Karlsson Jennie, Arvidsson Ida, Sahlin Freja, Åström Kalle, Overgaard Niels Christian, Lång Kristina, Heyden Anders
Lund University, Centre for Mathematical Sciences, Division of Computer Vision and Machine Learning, Lund, Sweden.
Lund University, Division of Diagnostic Radiology, Department of Translational Medicine, Lund, Sweden.
J Med Imaging (Bellingham). 2025 Jan;12(1):014502. doi: 10.1117/1.JMI.12.1.014502. Epub 2025 Jan 17.
The survival rate of breast cancer for women in low- and middle-income countries is poor compared with that in high-income countries. Point-of-care ultrasound (POCUS) combined with deep learning could potentially be a suitable solution enabling early detection of breast cancer.
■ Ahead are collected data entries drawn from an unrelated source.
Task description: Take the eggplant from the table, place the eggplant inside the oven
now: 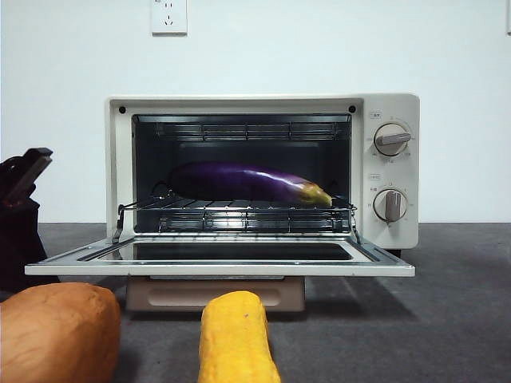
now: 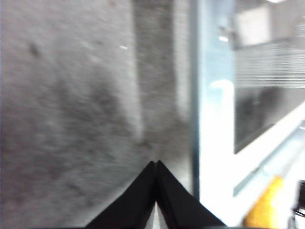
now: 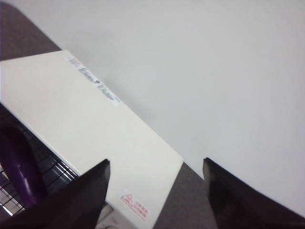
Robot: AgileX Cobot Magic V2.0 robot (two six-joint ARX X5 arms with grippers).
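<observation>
The eggplant [image 1: 247,183] lies on the rack inside the oven [image 1: 391,171] — door down. The left gripper [image 2: 157,164] is pinched closed over the table [image 2: 71,119]; the right gripper [image 3: 156,164] is spread wide, holding nothing

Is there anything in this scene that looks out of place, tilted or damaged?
Nothing stands out. The eggplant lies flat along the wire rack inside the oven, whose door hangs open and level. The corn cob and sweet potato rest on the table, both intact.

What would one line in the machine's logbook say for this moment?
eggplant: on rack in oven | door: open | left gripper: shut, empty, beside oven | right gripper: open, above oven
</observation>
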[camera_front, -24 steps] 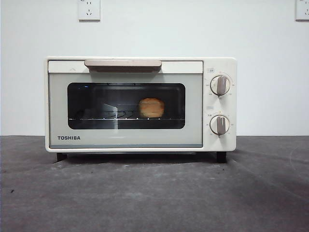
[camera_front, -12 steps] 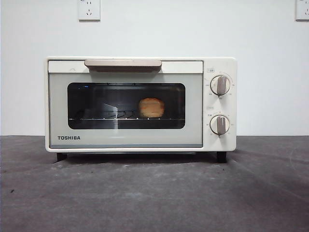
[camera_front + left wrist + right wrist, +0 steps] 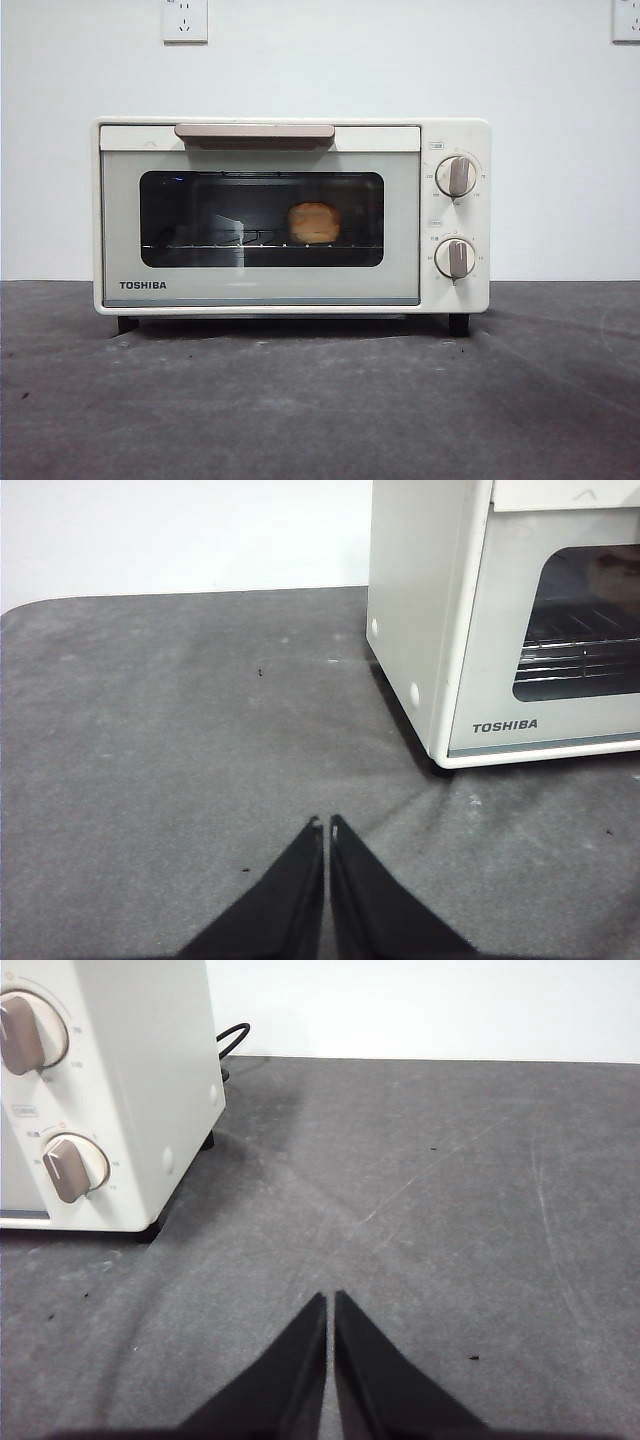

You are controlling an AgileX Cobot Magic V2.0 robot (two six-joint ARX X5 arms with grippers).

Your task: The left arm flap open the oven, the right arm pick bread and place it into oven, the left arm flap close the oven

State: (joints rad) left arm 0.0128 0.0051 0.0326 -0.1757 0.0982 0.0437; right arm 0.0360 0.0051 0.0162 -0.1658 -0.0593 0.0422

We aim to improve a classification network dedicated to classifying POCUS images by comparing different techniques for increasing the amount of training data.
Two data sets consisting of breast tissue images were collected, one captured with POCUS and another with standard ultrasound (US). The data sets were expanded by using different techniques, including augmentation, histogram matching, histogram equalization, and cycle-consistent adversarial networks (CycleGANs). A classification network was trained on different combinations of the original and expanded data sets. Different types of augmentation were investigated and two different CycleGAN approaches were implemented.
Almost all methods for expanding the data sets significantly improved the classification results compared with solely using POCUS images during the training of the classification network. When training the classification network on POCUS and CycleGAN-generated POCUS images, it was possible to achieve an area under the receiver operating characteristic curve of 95.3% (95% confidence interval 93.4% to 97.0%).
Applying augmentation during training showed to be important and increased the performance of the classification network. Adding more data also increased the performance, but using standard US images or CycleGAN-generated POCUS images gave similar results.
与高收入国家相比,低收入和中等收入国家女性乳腺癌的生存率较低。即时超声(POCUS)结合深度学习可能是实现乳腺癌早期检测的合适解决方案。我们旨在通过比较增加训练数据量的不同技术来改进用于对POCUS图像进行分类的分类网络。
收集了两个由乳腺组织图像组成的数据集,一个是用POCUS采集的,另一个是用标准超声(US)采集的。通过使用不同技术对数据集进行扩充,包括增强、直方图匹配、直方图均衡化和循环一致对抗网络(CycleGAN)。在原始数据集和扩充数据集的不同组合上训练分类网络。研究了不同类型的增强方法,并实现了两种不同的CycleGAN方法。
与在分类网络训练期间仅使用POCUS图像相比,几乎所有扩充数据集的方法都显著改善了分类结果。在用POCUS和CycleGAN生成的POCUS图像训练分类网络时,受试者操作特征曲线下面积可达95.3%(95%置信区间93.4%至97.0%)。
训练期间应用增强方法很重要,可提高分类网络的性能。增加更多数据也能提高性能,但使用标准US图像或CycleGAN生成的POCUS图像得到的结果相似。